Requirement
Report how many lines below include "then", giving the figure alone.

----- Input material -----

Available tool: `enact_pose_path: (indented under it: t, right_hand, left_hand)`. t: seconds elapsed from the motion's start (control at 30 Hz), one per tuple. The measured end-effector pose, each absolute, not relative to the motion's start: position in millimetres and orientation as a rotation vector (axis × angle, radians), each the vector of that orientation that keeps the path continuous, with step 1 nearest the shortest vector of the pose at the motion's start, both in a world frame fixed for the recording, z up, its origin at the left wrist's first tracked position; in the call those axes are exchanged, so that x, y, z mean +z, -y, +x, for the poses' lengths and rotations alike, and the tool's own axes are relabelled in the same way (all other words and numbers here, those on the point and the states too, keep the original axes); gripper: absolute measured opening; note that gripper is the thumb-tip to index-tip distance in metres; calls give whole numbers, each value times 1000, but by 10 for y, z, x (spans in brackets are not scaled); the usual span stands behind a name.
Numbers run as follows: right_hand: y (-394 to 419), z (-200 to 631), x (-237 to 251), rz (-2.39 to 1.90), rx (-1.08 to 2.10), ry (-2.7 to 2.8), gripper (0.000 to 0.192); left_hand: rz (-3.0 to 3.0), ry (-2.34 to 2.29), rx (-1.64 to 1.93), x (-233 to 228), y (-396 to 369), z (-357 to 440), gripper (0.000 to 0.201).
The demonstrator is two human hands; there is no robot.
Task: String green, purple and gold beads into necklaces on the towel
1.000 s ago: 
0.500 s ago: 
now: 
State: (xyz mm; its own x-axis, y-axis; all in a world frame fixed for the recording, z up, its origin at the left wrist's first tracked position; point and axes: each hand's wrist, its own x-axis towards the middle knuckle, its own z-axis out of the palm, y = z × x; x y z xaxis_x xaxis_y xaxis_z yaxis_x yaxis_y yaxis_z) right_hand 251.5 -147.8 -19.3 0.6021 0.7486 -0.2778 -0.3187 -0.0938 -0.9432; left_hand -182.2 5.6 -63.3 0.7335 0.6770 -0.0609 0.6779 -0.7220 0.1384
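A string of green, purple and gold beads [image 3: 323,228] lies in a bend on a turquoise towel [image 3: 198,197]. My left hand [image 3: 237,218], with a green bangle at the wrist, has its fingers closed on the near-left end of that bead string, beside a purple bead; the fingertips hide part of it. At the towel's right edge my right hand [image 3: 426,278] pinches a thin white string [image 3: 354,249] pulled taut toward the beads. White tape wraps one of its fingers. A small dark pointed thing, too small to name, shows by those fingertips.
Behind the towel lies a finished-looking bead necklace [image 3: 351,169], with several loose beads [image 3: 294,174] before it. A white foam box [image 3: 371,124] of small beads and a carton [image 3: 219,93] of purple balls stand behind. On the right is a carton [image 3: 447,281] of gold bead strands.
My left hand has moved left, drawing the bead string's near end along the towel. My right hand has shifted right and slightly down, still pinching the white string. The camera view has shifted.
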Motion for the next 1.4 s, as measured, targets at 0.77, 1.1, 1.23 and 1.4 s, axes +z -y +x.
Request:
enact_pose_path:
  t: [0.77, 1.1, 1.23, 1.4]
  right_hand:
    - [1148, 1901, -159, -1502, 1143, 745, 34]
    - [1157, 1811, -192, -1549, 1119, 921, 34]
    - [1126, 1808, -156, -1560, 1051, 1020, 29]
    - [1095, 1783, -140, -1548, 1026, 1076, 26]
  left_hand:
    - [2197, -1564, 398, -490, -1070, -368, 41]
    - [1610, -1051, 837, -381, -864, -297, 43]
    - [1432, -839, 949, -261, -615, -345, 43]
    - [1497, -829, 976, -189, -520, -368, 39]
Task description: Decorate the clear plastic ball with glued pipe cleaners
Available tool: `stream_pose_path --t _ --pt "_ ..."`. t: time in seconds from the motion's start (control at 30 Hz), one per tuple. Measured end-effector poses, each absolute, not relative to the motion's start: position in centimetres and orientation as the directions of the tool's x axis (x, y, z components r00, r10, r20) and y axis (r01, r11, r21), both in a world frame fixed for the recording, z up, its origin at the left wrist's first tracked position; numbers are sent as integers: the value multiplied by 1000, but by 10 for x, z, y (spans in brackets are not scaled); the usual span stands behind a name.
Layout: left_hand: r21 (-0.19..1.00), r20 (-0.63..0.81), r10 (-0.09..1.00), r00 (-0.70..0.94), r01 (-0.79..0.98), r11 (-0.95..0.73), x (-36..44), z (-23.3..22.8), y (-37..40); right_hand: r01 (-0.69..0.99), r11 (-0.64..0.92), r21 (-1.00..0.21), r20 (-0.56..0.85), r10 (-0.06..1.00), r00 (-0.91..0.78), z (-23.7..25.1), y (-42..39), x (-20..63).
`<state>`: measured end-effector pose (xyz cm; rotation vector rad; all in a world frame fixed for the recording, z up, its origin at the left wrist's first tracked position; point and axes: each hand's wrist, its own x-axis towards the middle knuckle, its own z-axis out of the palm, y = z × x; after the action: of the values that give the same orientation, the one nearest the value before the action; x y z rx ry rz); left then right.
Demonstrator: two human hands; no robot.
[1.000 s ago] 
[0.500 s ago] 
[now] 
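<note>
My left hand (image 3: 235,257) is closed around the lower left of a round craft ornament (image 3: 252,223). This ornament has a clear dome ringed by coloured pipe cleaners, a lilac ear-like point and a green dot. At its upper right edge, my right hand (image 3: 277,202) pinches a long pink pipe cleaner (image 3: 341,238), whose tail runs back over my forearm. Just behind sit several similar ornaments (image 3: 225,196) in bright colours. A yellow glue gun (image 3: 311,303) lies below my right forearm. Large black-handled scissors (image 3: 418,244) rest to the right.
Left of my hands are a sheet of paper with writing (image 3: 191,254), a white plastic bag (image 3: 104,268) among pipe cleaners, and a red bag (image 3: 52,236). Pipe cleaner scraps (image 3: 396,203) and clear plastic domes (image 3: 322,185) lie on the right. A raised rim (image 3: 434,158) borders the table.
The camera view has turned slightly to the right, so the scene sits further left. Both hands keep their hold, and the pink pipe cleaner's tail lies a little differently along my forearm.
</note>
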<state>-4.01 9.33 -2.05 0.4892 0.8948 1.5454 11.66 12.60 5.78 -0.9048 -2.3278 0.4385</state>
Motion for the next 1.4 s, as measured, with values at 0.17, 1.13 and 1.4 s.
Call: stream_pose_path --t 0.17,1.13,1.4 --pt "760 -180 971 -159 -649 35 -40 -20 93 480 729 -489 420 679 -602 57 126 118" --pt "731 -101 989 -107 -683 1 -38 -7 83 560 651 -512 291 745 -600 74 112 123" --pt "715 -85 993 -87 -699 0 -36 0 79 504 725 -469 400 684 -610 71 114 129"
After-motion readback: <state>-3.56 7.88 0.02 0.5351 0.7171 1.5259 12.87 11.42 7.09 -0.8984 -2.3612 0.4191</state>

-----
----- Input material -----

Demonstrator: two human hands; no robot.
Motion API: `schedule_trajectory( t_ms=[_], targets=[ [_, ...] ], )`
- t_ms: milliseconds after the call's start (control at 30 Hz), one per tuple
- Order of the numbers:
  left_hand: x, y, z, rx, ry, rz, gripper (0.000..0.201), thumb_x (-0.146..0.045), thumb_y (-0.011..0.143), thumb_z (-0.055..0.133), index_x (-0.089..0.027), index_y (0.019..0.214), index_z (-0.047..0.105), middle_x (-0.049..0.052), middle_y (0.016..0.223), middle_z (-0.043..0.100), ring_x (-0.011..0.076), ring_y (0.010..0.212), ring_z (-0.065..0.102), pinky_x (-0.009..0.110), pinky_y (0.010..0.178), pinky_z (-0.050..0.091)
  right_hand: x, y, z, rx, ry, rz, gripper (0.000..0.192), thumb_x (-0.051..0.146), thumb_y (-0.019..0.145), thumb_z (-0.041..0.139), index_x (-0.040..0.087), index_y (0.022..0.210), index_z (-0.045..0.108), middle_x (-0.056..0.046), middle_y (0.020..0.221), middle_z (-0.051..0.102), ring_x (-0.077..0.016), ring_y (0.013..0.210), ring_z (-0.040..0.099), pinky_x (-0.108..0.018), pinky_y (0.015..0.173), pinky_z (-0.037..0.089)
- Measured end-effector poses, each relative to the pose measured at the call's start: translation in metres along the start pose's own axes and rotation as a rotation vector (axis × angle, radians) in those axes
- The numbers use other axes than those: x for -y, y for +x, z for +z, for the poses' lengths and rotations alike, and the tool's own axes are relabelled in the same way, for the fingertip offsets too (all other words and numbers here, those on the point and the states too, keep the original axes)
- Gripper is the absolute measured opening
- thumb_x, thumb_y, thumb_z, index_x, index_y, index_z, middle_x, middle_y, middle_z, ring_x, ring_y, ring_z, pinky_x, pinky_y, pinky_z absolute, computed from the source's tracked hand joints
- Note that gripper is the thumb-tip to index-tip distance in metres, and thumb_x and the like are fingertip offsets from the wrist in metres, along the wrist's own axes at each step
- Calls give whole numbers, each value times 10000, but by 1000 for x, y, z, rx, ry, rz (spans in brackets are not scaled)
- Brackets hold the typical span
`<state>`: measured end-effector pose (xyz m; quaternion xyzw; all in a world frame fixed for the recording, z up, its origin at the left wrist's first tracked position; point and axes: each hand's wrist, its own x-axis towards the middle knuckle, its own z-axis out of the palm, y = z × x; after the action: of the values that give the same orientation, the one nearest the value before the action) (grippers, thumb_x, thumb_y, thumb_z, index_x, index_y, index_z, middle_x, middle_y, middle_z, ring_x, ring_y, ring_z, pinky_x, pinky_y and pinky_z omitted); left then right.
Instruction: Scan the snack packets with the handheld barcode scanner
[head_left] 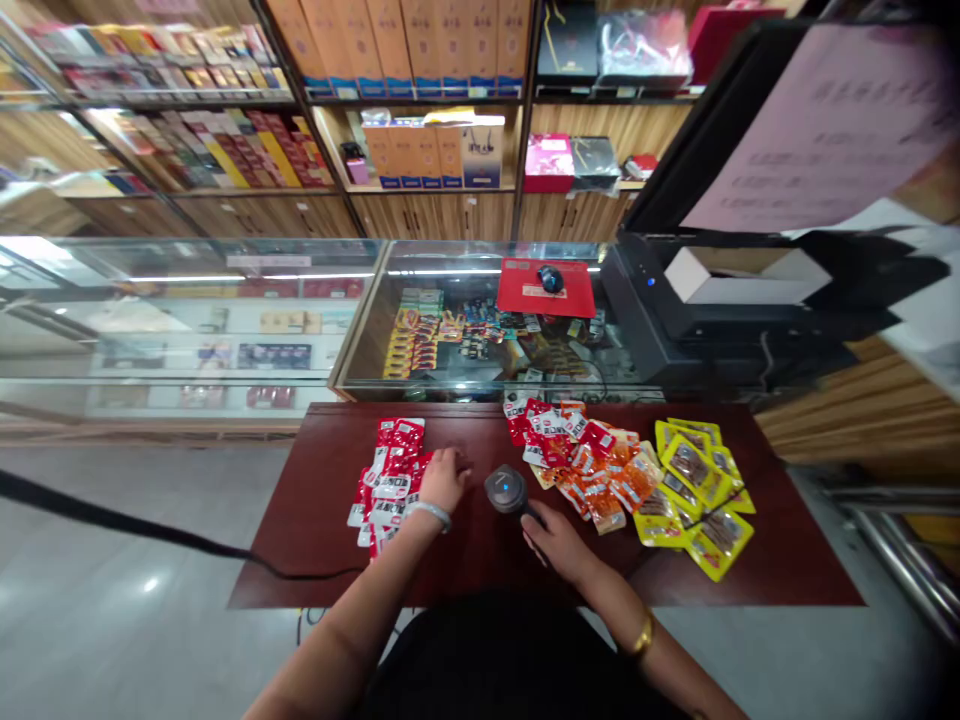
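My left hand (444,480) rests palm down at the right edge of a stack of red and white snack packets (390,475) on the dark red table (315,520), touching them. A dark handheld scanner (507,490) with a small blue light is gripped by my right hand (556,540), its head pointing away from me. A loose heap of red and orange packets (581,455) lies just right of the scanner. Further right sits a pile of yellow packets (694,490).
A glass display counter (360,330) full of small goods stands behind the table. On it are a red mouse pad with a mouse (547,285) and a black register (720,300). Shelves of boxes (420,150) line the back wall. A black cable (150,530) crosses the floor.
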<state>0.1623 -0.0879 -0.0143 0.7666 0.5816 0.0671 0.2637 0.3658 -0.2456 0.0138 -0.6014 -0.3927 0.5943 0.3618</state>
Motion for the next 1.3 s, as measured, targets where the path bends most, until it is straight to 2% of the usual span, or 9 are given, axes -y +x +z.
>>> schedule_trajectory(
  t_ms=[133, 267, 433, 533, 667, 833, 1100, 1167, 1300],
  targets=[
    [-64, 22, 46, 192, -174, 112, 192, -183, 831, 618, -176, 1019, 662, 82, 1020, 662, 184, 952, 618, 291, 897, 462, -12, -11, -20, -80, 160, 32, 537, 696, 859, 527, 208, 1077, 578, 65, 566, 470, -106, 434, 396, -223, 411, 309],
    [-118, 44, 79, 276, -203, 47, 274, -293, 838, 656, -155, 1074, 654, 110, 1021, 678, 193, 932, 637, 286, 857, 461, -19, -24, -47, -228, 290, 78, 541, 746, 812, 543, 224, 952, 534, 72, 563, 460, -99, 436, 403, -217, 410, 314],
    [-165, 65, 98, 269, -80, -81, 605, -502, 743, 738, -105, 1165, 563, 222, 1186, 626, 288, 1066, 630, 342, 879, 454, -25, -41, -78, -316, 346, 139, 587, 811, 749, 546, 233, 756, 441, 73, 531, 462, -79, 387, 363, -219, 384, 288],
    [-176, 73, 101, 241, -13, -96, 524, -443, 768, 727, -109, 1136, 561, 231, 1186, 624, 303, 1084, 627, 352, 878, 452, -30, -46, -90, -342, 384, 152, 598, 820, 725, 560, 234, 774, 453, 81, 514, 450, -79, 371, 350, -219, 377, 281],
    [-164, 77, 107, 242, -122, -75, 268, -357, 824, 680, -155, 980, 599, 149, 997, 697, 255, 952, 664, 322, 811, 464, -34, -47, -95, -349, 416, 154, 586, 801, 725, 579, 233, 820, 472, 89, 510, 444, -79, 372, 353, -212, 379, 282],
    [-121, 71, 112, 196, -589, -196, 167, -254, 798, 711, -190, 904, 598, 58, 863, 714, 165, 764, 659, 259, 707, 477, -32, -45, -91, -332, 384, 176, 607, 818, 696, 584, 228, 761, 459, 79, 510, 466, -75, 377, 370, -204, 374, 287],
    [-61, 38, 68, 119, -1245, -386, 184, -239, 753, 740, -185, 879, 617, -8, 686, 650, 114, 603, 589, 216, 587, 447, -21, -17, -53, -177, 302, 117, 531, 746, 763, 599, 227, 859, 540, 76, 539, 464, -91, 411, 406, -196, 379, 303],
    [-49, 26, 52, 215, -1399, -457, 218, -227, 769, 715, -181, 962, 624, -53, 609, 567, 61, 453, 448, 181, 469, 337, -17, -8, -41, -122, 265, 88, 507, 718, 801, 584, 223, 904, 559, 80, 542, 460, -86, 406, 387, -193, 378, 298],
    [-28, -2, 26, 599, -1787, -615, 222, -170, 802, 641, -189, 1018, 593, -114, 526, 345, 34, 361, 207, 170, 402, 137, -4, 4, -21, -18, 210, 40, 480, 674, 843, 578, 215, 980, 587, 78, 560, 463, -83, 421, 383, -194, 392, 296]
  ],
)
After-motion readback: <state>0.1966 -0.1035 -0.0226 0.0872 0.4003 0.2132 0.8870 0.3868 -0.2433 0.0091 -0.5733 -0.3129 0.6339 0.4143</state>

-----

Task result
2